**Exercise prompt**
What is needed is a copy of each line in the listing below that contains "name".

**Data shown**

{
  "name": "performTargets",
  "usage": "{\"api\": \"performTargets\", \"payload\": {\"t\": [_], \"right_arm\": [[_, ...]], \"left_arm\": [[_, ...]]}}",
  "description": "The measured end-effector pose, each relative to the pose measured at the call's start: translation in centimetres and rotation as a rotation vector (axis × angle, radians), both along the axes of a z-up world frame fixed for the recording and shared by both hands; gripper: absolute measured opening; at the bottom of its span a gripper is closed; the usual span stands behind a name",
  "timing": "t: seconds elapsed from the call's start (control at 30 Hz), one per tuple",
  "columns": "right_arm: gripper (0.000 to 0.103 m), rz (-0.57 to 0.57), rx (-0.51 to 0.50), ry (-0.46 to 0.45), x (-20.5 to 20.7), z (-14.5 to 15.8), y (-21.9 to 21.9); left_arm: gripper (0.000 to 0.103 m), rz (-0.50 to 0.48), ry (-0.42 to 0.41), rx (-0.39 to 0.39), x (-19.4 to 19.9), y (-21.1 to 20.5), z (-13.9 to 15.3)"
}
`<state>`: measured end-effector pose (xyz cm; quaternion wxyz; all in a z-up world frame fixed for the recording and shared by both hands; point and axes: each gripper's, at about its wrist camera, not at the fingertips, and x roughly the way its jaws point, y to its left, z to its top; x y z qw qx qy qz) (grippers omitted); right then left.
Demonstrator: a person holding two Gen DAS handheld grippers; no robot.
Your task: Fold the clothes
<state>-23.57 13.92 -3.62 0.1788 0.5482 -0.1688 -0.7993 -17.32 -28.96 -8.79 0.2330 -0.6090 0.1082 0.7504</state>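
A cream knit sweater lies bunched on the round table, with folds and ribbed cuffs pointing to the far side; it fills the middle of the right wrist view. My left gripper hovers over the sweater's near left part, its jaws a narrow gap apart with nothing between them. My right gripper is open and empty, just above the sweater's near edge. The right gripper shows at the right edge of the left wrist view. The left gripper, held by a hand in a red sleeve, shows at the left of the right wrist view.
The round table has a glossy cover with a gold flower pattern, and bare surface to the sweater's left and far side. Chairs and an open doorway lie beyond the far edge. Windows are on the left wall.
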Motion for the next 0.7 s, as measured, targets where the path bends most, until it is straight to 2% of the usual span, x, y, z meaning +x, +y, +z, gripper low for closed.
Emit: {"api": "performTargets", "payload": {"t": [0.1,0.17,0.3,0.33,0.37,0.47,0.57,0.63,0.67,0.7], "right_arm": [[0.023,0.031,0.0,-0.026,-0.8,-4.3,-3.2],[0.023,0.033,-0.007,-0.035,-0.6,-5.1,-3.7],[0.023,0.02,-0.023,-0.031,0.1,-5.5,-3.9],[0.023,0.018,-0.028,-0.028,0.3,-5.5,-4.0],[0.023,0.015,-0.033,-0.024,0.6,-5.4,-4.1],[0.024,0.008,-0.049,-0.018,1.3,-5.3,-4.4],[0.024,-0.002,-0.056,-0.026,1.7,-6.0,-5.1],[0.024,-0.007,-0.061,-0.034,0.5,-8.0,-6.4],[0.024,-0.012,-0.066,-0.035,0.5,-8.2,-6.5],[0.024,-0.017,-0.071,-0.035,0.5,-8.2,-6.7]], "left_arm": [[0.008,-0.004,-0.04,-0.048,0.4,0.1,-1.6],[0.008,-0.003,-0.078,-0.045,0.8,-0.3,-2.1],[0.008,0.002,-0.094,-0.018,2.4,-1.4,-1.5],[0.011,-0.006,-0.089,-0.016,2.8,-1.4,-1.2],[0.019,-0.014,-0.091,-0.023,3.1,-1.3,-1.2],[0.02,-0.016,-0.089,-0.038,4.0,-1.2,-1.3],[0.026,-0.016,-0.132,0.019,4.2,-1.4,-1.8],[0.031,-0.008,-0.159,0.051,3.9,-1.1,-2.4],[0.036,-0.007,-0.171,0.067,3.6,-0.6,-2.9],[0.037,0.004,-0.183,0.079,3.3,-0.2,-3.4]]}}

**Answer below**
  "name": "performTargets",
  "description": "The measured end-effector pose, each relative to the pose measured at the call's start: translation in centimetres and rotation as a rotation vector (axis × angle, radians), both along the axes of a z-up world frame fixed for the recording and shared by both hands; gripper: absolute measured opening; at the bottom of its span a gripper is closed; the usual span stands behind a name",

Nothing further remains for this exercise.